### What is being asked
Using the records below, write out only the lines from the line containing "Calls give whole" up to and including the line containing "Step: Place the", exactly, with no pictures.

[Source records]
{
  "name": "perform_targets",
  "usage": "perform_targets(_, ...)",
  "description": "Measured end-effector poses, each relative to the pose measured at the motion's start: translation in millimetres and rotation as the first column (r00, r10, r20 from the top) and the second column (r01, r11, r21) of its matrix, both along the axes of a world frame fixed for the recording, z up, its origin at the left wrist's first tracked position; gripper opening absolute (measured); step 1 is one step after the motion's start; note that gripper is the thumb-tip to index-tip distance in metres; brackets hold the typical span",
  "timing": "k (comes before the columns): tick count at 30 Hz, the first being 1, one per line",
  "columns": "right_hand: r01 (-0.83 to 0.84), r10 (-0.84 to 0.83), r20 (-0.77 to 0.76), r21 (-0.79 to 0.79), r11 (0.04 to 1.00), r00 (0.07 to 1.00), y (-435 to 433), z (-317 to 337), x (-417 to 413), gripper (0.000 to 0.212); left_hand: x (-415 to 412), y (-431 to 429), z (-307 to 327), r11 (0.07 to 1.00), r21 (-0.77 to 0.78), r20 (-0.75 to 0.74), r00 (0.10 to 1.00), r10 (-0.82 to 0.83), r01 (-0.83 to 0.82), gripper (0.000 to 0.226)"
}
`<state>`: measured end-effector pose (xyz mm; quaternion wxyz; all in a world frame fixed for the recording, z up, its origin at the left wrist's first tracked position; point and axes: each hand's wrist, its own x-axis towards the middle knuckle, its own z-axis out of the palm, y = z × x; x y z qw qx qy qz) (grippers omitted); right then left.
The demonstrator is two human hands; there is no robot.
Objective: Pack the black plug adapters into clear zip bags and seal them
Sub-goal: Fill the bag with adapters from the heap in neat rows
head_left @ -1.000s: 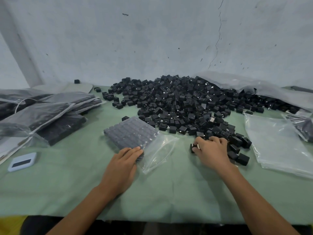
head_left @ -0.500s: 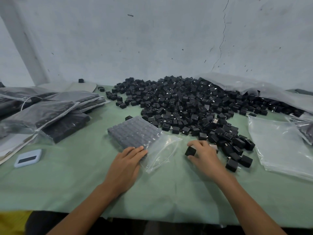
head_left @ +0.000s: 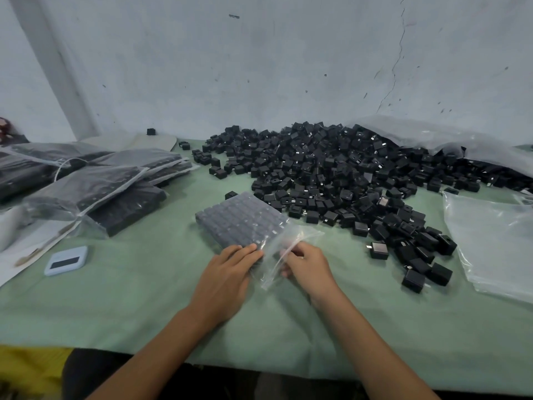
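A clear zip bag [head_left: 291, 241], packed with rows of black plug adapters [head_left: 239, 220], lies at the table's centre with its mouth toward me. My left hand [head_left: 227, 272] rests flat on the bag's near edge, fingers straight. The curled fingers of my right hand [head_left: 305, 264] are pushed into the bag's open mouth, under the plastic flap. The adapter it carried is hidden by fingers and plastic. A big heap of loose black adapters [head_left: 346, 174] spreads behind and to the right.
Filled zip bags [head_left: 95, 183] are stacked at the left. A small pale blue device [head_left: 66, 260] lies near them. Empty clear bags [head_left: 490, 241] are piled at the right, and a large plastic sack [head_left: 432, 137] lies behind the heap. A green cloth [head_left: 144, 298] covers the table.
My right hand picked an adapter from the heap's near edge and moved left into the bag's mouth. My left hand stayed on the bag.
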<state>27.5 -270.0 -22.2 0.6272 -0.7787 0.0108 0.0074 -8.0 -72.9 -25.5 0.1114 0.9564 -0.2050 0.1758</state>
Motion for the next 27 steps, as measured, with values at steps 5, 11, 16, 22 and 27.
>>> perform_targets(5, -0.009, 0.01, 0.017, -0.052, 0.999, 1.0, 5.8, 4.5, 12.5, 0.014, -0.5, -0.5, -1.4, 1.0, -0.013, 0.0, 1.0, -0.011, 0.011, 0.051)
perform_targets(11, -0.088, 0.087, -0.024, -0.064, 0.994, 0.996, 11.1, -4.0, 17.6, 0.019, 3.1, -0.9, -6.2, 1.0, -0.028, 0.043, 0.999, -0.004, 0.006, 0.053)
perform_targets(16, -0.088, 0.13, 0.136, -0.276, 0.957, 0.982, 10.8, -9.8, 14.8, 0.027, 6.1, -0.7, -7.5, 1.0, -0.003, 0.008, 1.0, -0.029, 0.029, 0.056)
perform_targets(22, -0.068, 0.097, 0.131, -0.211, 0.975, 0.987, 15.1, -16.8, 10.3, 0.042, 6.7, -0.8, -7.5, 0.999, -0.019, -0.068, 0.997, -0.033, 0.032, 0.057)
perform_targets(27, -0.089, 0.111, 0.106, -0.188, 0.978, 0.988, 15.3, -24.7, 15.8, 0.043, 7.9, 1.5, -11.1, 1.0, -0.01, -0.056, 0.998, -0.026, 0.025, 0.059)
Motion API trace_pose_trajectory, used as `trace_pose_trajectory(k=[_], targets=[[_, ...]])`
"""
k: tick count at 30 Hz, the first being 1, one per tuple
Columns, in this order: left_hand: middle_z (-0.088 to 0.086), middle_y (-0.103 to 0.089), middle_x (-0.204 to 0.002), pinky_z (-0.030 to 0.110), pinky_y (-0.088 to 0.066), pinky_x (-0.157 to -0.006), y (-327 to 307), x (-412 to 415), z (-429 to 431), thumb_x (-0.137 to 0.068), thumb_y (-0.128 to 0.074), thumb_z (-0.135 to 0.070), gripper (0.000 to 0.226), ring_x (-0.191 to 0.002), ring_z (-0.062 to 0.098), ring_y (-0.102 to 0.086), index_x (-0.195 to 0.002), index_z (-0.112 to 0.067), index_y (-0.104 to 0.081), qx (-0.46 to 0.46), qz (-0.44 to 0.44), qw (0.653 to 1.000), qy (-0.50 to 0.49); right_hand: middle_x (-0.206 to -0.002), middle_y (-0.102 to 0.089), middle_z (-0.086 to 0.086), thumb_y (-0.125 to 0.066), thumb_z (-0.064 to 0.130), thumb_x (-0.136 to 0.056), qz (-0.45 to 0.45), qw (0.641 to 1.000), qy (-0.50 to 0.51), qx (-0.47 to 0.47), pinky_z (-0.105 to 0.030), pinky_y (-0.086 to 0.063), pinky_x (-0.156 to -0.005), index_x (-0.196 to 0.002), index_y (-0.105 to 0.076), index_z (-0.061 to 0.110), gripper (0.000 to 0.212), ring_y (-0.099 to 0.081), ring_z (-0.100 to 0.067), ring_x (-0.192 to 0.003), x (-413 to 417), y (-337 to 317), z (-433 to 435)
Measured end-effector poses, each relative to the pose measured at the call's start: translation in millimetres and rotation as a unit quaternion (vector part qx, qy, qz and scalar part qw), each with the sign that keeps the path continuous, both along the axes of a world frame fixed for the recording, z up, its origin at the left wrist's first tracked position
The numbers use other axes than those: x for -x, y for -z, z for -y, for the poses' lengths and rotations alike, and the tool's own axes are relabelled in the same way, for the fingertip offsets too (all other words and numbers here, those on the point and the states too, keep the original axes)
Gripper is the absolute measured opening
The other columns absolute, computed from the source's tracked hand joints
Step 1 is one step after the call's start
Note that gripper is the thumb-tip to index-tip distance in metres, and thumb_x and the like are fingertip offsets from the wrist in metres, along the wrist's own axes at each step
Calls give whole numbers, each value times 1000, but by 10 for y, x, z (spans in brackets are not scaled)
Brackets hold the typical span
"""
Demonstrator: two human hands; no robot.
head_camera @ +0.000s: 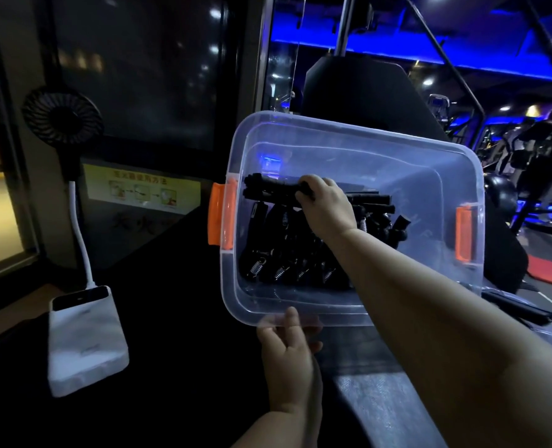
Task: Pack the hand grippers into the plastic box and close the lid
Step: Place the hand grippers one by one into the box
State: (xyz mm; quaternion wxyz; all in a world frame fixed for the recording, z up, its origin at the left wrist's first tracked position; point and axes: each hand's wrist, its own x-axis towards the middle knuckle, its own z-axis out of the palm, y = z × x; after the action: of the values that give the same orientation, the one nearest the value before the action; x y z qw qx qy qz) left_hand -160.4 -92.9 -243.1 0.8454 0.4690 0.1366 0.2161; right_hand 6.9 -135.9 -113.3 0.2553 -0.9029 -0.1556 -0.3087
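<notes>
Closest to me, my left hand (287, 357) pinches the near rim of the plastic box (358, 126). The thumb lies over the top of the edge, and the other fingers are curled beneath it, showing faintly through the clear wall. The box is tipped so that its open mouth faces me, and no lid is on it. My right arm crosses the near wall from the right and reaches inside. Under the arm, on the floor of the box, lies a heap of black hand grippers (287, 263). I count four steel springs (258, 266) along the near row and at least two more further in, but the handles overlap in the dim light and I cannot count the heap itself. Past the heap, my right hand (326, 205) is wrapped tight round one hand gripper (271, 189). Its two ribbed black handles are squeezed side by side and point toward the left wall. The box has two orange latches, one on the left end (221, 216) and one on the right end (463, 234). To the left, one white power bank (87, 344) lies on the dark surface, with one small black fan (62, 116) rising from it on a white stalk. Behind it hangs one yellow sign (142, 190).
</notes>
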Motion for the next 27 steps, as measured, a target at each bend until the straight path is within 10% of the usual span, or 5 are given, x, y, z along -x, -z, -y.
trace_pose_trajectory(k=[17,27], targets=[[20,-66,-96,42,-52,-76,85,-74,23,-95,-49,-37,15,-90,35,-64,-92,-22,-48,-26,-14,999,-17,-134,-43,-6,-41,38,-99,-58,997,3,-51,-32,-38,-96,-136,-49,30,38,-50,-28,-118,-68,91,-3],[11,-69,-90,31,-50,-70,3,-10,6,-99,-43,-31,13,-84,22,-65,-95,-19,-46,-41,-11,999,-21,-134,-42,-3,-45,42,-97,7,999,14,-42,-30,-38,-88,-133,-48,27,40,-47,-22,-119,289,113,396]])
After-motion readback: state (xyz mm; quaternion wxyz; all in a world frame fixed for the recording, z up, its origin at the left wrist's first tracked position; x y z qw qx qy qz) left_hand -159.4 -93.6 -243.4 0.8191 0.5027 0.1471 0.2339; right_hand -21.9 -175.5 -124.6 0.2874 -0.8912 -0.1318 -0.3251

### Solution
Calls give whole numbers, each value times 1000, but by 10 for y, x, z (spans in brackets are not scaled)
Brackets hold the typical span
"""
Demonstrator: two human hands; no robot.
head_camera @ +0.000s: 
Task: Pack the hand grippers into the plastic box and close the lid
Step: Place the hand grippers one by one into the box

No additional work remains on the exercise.